Description of the task:
Word for word, transcribe the data below from the line with "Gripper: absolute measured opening" to the line with "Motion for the", keeping both of those lines.
BEGIN
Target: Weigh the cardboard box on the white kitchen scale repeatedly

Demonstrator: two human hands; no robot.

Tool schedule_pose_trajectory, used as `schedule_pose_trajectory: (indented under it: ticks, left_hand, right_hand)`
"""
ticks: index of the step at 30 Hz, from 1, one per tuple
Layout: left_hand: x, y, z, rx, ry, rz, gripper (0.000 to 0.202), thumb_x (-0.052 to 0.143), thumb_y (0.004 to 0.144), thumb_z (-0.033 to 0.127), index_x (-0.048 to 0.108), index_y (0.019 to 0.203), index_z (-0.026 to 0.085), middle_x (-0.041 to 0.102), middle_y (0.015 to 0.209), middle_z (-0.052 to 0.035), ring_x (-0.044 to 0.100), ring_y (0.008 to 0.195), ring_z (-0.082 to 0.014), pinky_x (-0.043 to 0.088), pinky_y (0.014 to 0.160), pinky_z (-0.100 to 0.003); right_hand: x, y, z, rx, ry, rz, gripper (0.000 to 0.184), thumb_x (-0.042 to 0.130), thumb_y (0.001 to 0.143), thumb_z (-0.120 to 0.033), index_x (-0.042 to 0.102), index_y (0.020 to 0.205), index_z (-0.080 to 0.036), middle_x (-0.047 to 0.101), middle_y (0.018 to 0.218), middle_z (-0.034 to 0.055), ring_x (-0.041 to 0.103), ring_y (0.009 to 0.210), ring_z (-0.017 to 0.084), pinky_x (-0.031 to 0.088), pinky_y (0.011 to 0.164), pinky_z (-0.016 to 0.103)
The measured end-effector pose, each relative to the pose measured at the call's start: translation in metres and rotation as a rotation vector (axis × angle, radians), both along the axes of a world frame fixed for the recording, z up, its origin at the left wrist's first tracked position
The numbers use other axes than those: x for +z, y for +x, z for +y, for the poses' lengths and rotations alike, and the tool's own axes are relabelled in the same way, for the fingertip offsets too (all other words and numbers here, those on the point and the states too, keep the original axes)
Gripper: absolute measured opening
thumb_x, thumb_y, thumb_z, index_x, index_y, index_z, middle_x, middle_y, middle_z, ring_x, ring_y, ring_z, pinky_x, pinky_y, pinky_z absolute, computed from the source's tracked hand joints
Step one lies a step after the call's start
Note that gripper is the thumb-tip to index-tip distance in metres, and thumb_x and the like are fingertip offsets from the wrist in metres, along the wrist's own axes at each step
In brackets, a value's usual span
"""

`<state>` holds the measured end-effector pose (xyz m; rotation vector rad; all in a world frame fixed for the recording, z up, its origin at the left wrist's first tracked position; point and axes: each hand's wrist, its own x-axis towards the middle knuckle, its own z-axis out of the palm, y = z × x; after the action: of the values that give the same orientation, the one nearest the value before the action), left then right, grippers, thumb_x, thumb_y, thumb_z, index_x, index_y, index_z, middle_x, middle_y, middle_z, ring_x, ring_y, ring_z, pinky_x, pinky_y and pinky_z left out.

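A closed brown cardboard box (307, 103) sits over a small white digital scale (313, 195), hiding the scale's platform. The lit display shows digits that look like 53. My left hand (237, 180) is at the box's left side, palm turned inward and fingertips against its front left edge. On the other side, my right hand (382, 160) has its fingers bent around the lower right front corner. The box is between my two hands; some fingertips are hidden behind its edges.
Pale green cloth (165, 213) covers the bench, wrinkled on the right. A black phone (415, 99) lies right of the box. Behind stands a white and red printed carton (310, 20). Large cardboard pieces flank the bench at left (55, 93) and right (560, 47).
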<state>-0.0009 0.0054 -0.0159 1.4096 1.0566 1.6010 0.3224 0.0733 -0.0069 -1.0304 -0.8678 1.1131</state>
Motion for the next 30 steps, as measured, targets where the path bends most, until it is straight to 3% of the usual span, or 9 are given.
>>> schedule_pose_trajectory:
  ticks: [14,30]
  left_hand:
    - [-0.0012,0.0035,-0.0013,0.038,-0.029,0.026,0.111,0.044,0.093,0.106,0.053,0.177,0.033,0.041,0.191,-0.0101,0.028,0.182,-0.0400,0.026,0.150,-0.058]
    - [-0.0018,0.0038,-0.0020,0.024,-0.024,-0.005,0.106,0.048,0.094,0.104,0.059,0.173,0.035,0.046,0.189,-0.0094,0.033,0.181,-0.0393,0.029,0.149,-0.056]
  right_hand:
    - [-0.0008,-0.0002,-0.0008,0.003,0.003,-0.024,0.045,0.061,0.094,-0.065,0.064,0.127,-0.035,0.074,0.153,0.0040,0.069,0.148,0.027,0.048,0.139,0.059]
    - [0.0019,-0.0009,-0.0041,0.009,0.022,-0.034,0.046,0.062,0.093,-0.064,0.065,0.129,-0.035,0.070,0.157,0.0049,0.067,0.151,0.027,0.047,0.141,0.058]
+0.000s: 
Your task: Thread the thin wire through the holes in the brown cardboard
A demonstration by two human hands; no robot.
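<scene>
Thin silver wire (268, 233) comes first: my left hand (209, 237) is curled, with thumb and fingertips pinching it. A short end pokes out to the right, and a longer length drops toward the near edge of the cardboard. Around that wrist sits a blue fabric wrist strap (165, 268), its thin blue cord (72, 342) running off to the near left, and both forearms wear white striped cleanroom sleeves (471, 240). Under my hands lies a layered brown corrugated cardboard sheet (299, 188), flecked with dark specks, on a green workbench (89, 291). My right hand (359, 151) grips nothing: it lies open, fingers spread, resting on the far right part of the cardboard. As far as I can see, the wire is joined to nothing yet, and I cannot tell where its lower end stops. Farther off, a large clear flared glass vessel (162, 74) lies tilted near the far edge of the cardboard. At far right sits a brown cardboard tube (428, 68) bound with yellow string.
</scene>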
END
Response to this task:
Gripper: absolute measured opening
thumb_x, thumb_y, thumb_z, index_x, index_y, index_z, middle_x, middle_y, middle_z, ring_x, ring_y, ring_z, pinky_x, pinky_y, pinky_z absolute, computed from the source's tracked hand joints
Step one lies a step after the call's start
Note that gripper is the thumb-tip to index-tip distance in metres, and thumb_x and the like are fingertip offsets from the wrist in metres, along the wrist's own axes at each step
In brackets, a value's usual span
"""

`<state>` holds the measured end-effector pose (xyz m; rotation vector rad; all in a world frame fixed for the recording, z up, its origin at the left wrist's first tracked position; point and axes: each hand's wrist, its own x-axis towards the middle knuckle, its own z-axis out of the palm, y = z × x; after the action: of the values that give the same orientation, the one nearest the value before the action), left then right, grippers, thumb_x, thumb_y, thumb_z, index_x, index_y, index_z, middle_x, middle_y, middle_z, ring_x, ring_y, ring_z, pinky_x, pinky_y and pinky_z left out.

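A closed brown cardboard box (307, 103) sits over a small white digital scale (313, 195), hiding the scale's platform. The lit display shows digits that look like 53. My left hand (237, 180) is at the box's left side, palm turned inward and fingertips against its front left edge. On the other side, my right hand (382, 160) has its fingers bent around the lower right front corner. The box is between my two hands; some fingertips are hidden behind its edges.
Pale green cloth (165, 213) covers the bench, wrinkled on the right. A black phone (415, 99) lies right of the box. Behind stands a white and red printed carton (310, 20). Large cardboard pieces flank the bench at left (55, 93) and right (560, 47).
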<state>-0.0009 0.0054 -0.0159 1.4096 1.0566 1.6010 0.3224 0.0733 -0.0069 -1.0304 -0.8678 1.1131</state>
Motion for the next 30 steps, as measured, targets where the path bends most, until it is straight to 3% of the usual span, or 9 are given.

For this exercise, nothing more is required.